- Dataset content
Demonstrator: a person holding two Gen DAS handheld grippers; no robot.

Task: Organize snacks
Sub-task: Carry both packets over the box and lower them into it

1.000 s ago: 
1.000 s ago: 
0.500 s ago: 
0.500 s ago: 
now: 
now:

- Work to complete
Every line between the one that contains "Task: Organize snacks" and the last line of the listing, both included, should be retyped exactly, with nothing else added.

- Result of the exercise
Task: Organize snacks
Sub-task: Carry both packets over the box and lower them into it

1.000 s ago: 
1.000 s ago: 
0.500 s ago: 
0.500 s ago: 
now: 
now:

No more output is required for the exercise.